The commenter’s rhetorical questions were meant to show the conservative that he has nothing to fear by letting gays marry each other, for it won’t affect him an iota. But this is the wrong way to think.
Marriage is a divine institution, ordained by God. It isn’t our social construction to be played with as times change. It is to be conformed to God’s expectations — not society’s.
Just like race has a clear and unarguable meaning (not something we can define as we please), so does marriage. We cannot take anything that is ordered in a sense by its ontology and turn it into something that pleases us. No matter how you try to define the words, a marriage will join the genders into one. It cannot join members of the same sex.
Freedom of Speech
As far back as high school, I often lamented that some folks read the First Amendment to say “Freedom of speech until you offend me, then I’ll sue your sorry butt.”
I wasn’t concerned with a Christian audience that might abhor profanity, so when I said it back in high school and college, I didn’t use the term “butt.”
The point still stands, and I see it more clearly than I ever did at 17. There is a tide of public opinion now that values tolerance and diversity, except for some people. “Tolerance” isn’t selective by nature, but secularists tolerate views selectively.
Recently, a Christian in the UK was demoted for expressing his opinion that gays shouldn’t be allowed to marry. He did so on his own time, and on his personal Facebook page which is only open to his friends.
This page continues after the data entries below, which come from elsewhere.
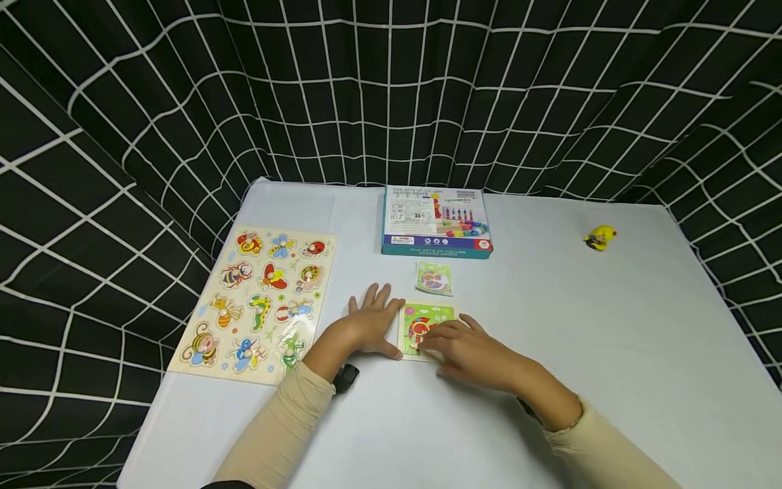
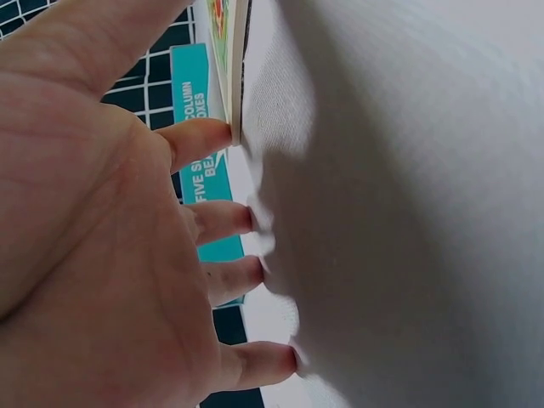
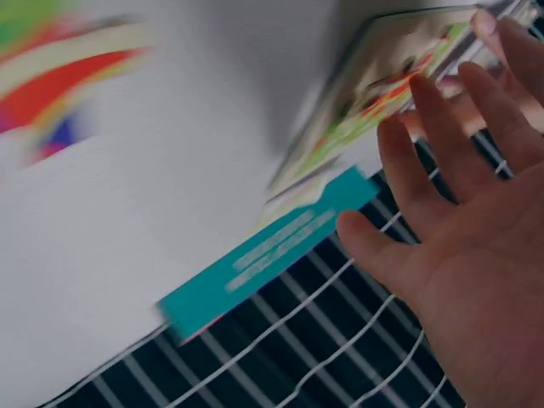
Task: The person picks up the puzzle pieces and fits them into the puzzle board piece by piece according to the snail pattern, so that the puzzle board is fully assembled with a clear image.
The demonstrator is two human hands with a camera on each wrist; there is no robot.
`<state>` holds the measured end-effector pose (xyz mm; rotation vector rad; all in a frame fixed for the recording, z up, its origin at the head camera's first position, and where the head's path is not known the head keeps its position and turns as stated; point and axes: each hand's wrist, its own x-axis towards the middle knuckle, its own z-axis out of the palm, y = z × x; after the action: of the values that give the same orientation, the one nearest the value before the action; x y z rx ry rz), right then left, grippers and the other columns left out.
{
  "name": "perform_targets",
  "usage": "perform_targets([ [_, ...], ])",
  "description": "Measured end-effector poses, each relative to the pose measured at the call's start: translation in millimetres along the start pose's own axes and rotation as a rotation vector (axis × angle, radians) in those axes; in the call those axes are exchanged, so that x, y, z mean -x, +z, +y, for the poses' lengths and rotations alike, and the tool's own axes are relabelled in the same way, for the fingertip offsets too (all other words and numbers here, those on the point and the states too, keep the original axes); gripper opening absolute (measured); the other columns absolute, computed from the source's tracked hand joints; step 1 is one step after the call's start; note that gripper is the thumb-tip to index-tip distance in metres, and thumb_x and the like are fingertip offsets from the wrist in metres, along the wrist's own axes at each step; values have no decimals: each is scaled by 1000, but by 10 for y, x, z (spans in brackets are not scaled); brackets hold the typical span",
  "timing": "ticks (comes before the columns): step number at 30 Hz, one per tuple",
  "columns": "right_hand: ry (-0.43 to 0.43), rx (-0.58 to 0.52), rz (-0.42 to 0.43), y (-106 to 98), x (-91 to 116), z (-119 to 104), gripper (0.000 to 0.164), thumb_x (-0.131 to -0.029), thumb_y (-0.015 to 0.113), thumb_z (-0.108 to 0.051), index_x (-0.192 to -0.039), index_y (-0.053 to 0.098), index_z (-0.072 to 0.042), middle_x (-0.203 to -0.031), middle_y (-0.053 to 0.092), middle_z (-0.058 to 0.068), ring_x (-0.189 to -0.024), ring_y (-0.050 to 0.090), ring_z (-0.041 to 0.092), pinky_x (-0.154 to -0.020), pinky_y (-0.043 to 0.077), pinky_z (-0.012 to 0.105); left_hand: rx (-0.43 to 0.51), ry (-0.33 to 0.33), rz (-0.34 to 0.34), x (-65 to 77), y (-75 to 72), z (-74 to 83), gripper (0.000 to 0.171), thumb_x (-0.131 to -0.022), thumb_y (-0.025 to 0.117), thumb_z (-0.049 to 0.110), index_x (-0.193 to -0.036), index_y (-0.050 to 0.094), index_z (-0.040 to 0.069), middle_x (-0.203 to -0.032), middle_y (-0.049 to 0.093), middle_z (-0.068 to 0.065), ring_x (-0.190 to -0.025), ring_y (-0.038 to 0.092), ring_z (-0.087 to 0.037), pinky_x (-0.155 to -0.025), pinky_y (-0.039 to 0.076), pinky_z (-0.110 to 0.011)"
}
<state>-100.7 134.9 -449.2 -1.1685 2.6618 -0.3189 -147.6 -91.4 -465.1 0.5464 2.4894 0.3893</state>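
A small square puzzle board (image 1: 434, 312) with a green picture and a red round shape lies in front of me. My left hand (image 1: 369, 329) is at its left side with fingers spread; in the left wrist view the fingertips rest on the white table and one touches the board's edge (image 2: 238, 76). My right hand (image 1: 467, 353) reaches over the board from the right and hides its lower right part. In the right wrist view the fingers (image 3: 438, 127) are extended, overlapping the board (image 3: 399, 93). A blurred multicoloured piece (image 3: 68, 85) shows there at upper left.
Just behind the board lies a small picture card (image 1: 434, 278), then a teal-edged box (image 1: 436, 224). A large puzzle board (image 1: 259, 299) with knobbed insect pieces is at left. A small yellow toy (image 1: 601, 237) sits at far right. Black grid cloth (image 1: 391, 95) hangs behind the table.
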Motion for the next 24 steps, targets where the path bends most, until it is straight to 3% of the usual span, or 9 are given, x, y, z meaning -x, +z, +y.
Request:
perform_targets([
  [5,131,31,47,-19,320,123,46,-76,82,-24,-119,68,-16,-119,63,4,-118,53,29,-105,29,65,27,1,7,13,13,-9,101,-71,84,44,-152,30,16,-163,6,-17,-149,-4,-38,-111,6,-70],
  [12,297,88,26,-42,694,268,46,-70,86,-19,-112,69,-16,-108,64,2,-109,57,30,-102,32,61,32,0,12,11,21,-23,102,-70,85,44,-152,30,16,-162,5,-17,-149,-5,-39,-111,5,-70],
  [19,303,152,29,-38,853,366,39,-67,87,-15,-101,69,-15,-86,62,-6,-92,62,26,-92,45,52,31,4,20,-9,35,-33,103,-70,85,45,-152,30,16,-162,6,-17,-149,-5,-39,-111,5,-70],
  [24,295,156,44,3,874,383,34,-67,88,-15,-94,67,-18,-83,62,-7,-87,62,22,-89,46,50,24,9,20,-29,44,-28,103,-70,84,45,-152,29,16,-163,5,-17,-149,-5,-39,-111,5,-70],
])
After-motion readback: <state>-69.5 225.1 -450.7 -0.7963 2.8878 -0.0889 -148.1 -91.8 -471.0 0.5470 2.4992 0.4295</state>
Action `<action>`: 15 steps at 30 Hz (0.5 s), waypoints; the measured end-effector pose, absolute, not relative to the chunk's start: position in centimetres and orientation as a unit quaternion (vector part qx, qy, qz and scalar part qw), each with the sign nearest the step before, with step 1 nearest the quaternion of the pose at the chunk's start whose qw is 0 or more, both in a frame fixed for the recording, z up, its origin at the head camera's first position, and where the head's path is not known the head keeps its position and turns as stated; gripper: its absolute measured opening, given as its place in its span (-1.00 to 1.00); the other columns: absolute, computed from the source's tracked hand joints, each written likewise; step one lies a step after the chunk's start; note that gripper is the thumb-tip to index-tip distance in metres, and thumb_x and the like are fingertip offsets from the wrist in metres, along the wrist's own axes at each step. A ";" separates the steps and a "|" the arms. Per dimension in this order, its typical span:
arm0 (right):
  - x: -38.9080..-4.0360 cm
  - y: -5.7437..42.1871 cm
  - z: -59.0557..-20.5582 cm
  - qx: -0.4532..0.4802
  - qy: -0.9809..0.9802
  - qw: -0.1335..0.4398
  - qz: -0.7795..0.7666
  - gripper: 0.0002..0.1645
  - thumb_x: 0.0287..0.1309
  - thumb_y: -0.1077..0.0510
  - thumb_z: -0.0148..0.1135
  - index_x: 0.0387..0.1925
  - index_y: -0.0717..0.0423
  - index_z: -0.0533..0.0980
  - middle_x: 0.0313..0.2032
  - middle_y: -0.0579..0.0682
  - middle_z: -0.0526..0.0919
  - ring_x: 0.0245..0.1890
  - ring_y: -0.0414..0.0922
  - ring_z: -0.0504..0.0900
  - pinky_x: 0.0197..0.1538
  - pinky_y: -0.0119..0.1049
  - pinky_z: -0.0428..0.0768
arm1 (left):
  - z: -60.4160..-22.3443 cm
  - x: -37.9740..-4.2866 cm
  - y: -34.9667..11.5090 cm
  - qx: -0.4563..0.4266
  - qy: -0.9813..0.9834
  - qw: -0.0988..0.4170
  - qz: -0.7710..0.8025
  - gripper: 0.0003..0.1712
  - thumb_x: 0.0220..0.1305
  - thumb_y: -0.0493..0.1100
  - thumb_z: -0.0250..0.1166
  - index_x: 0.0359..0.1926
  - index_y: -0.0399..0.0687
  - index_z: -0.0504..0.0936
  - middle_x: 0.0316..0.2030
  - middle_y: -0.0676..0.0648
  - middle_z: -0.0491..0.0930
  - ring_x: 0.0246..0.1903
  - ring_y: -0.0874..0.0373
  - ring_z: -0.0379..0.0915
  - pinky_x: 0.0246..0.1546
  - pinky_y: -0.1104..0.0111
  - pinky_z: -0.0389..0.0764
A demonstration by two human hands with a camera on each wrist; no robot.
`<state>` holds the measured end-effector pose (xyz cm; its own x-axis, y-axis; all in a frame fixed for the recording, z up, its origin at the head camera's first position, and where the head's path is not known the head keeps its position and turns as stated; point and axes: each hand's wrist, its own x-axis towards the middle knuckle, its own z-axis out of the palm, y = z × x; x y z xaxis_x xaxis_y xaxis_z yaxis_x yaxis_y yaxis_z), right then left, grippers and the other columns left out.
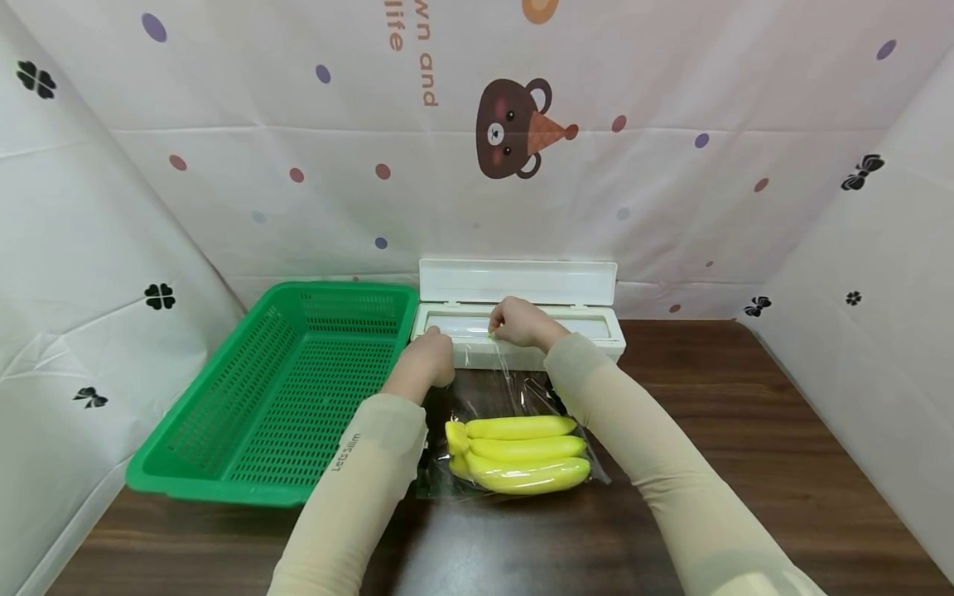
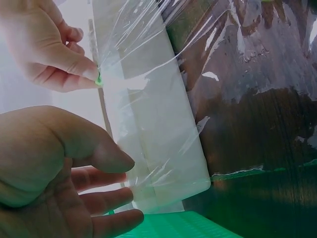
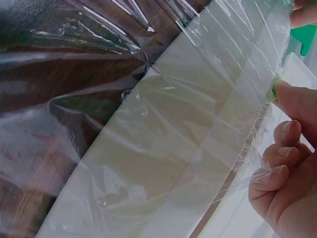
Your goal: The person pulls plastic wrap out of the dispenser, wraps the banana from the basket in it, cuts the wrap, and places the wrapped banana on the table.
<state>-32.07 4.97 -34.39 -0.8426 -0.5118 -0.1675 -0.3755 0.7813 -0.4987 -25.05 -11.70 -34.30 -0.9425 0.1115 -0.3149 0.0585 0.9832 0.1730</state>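
My right hand [image 1: 522,321] pinches a small green slide cutter [image 3: 273,89] between thumb and forefinger on the front edge of a white cling film dispenser [image 1: 613,331]. Clear cling film [image 3: 148,124] runs from the dispenser down over its front, creased below the cutter. At the dispenser's left end is my left hand [image 2: 54,168], its thumb apart from its loosely bent fingers, fingertips right by the film's edge. Nearer to me, a bunch of yellow bananas [image 1: 522,451] lies with the film around it, its stem end to the left.
The dispenser's lid [image 1: 517,281] stands raised against the patterned backdrop [image 1: 373,207]. A green perforated basket [image 1: 298,492] stands to the left, close beside the dispenser and my left forearm. Everything rests on a dark wooden table [image 1: 745,430], with white sheets hanging at both sides.
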 end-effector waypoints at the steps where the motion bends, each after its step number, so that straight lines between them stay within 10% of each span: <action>1: -32.1 4.9 -34.5 -0.237 0.932 0.148 -0.229 -0.82 0.24 0.27 0.10 -0.26 0.12 0.63 -0.10 0.04 0.63 -0.42 -0.15 0.42 -0.18 -0.23 0.48 | -34.3 -25.1 -11.7 0.043 0.982 0.164 0.080 -0.85 0.22 -0.33 0.14 -0.24 -0.25 0.62 0.07 -0.25 0.33 -0.47 0.05 0.29 -0.50 0.33 0.36; 15: -32.0 3.9 -34.2 -0.243 0.935 0.148 -0.210 -0.85 0.23 0.24 0.14 -0.29 0.09 0.63 -0.15 0.01 0.65 -0.37 -0.14 0.50 -0.14 -0.20 0.53 | -34.0 -24.9 -11.6 0.039 0.981 0.168 0.088 -0.80 0.23 -0.33 0.12 -0.15 -0.26 0.60 0.13 -0.25 0.30 -0.47 0.05 0.31 -0.51 0.34 0.36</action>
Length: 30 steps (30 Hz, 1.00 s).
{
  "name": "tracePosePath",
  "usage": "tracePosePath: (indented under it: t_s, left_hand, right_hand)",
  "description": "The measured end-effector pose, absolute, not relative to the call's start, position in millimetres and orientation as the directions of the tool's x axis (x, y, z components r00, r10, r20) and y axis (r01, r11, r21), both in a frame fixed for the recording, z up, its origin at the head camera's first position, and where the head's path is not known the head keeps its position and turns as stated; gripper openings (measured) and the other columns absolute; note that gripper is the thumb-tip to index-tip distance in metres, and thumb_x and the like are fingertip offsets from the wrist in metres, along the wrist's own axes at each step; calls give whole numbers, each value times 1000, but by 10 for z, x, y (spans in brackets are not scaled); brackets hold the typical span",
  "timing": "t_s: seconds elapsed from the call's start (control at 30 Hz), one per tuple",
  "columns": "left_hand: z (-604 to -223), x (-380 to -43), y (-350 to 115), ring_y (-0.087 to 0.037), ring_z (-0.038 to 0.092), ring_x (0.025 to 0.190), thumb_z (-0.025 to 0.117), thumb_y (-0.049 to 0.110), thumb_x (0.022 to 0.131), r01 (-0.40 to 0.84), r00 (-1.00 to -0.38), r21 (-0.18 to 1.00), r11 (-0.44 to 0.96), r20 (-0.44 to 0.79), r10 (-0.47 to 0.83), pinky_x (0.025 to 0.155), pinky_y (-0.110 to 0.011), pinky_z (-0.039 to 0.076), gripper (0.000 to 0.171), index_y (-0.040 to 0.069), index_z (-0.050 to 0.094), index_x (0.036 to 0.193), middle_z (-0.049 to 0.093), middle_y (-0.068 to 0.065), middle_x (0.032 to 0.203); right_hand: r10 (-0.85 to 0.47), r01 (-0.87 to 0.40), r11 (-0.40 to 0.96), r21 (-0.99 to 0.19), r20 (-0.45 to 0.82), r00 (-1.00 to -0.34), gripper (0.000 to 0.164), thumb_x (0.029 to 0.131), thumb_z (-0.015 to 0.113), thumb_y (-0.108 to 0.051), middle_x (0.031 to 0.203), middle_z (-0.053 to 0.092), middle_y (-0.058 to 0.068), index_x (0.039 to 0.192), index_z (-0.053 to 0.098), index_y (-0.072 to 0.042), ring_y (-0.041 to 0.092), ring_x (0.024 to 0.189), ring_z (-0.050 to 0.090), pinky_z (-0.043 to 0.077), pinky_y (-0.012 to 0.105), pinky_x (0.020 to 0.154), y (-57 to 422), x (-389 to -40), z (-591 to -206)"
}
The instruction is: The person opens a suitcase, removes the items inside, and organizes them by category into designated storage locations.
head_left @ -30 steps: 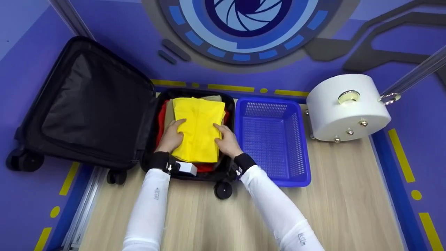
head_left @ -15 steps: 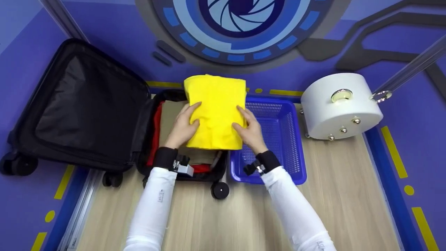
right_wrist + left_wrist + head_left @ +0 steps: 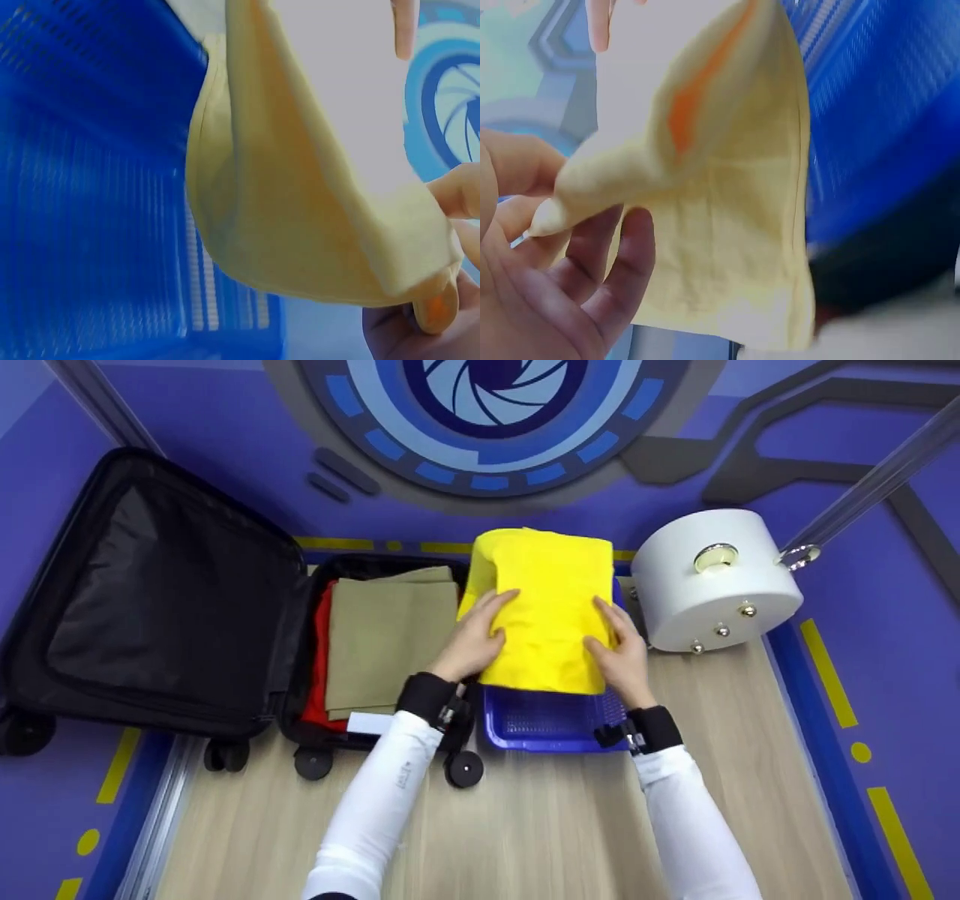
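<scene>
A folded yellow garment (image 3: 555, 607) is held up over the blue plastic basket (image 3: 551, 739), hiding most of it. My left hand (image 3: 472, 637) grips its left edge, thumb on top; the left wrist view shows fingers curled beneath the cloth (image 3: 727, 247). On the opposite edge my right hand (image 3: 622, 652) pinches the fabric in the same way. A loose layer hangs below it in the right wrist view, beside the basket wall (image 3: 90, 225). To the left, the open black suitcase (image 3: 296, 660) contains folded khaki clothing (image 3: 394, 637) on top of red cloth (image 3: 319, 652).
The suitcase's raised lid (image 3: 172, 607) leans toward the left wall. A white drum-shaped bag (image 3: 712, 585) with metal studs stands right of the basket. Behind everything rises a blue decorated wall (image 3: 225, 427). Wood-patterned flooring (image 3: 525, 825) lies in front.
Both hands have lifted the yellow garment from the suitcase and carried it right, over the basket. The khaki clothing beneath it is now exposed. The head view has shifted slightly.
</scene>
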<state>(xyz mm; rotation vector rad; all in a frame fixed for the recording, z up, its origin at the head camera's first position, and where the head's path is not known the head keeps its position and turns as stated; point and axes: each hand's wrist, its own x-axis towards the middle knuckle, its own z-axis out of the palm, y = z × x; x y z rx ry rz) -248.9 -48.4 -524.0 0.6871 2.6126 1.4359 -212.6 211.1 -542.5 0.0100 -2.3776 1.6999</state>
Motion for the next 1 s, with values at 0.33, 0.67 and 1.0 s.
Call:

Now, legally speaking, regardless of privacy settings, there is no expectation of privacy on Facebook or Twitter. I know this and I’m not going to argue otherwise. But the comment on this story from Natalie sums up exactly what is wrong with the secular viewpoint:
No one limits the rights for private worship, promotion of christian beliefs in the private sphere. However, internet, blogs, facebook and twitter are all public domains. As a public servant, a representative of an actively secular institution- secular by the law of the land, no one should not publicly publish promotion of religious opinions and values in the public arena. No one ought to utilise public assets or services to promote religious views. This is a great aspect of freedom in western democracies and ought to be defended down to the smallest detail. The public servants were correct to chastise Christians for promoting their faith using public assets and in public spaces.
So, basically, once you can read it, it shouldn’t be allowed. Like I’ve always said, “You have freedom of speech until it offends me.”
While I agree that the Internet and everything on it is public, this man is still entitled to his opinion and should be able to express it in a public forum, as Natalie may express hers. Regardless of agreement.
I will argue with atheists. I will challenge their points, views, biblical exegesis, and conclusions. But I will never say that they don’t have the right to express their views in a public forum. That’s precisely why the forum is public — so that differing opinions may be hashed out, challenged, and thought through. Public means open to all.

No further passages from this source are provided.